» PROBLEM DESCRIPTION: Retype the listing exactly, minus its pictures.
BEGIN GIVEN MATERIAL
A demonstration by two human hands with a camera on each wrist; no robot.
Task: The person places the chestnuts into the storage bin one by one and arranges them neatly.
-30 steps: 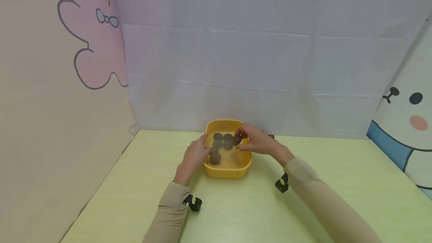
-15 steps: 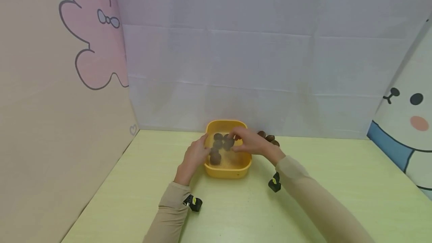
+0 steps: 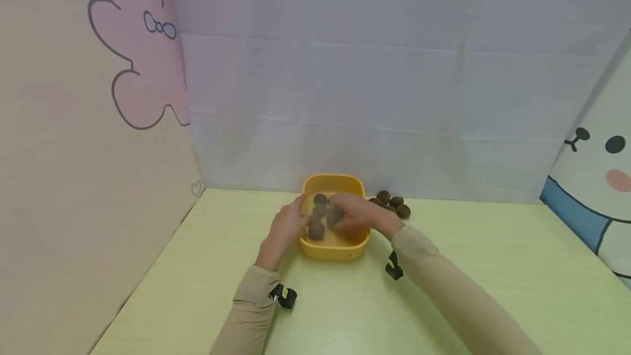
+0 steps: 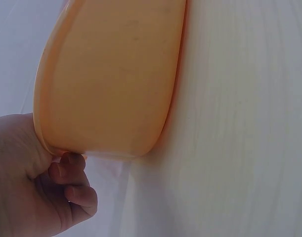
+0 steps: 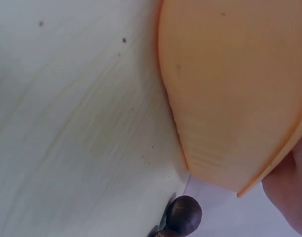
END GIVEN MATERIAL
» ANSWER TO THE EXERCISE:
A demonstration by two human hands with a camera on each wrist; no robot.
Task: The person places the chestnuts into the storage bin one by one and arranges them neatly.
-30 steps: 
-15 steps: 
+0 steps: 
+0 steps: 
+0 steps: 

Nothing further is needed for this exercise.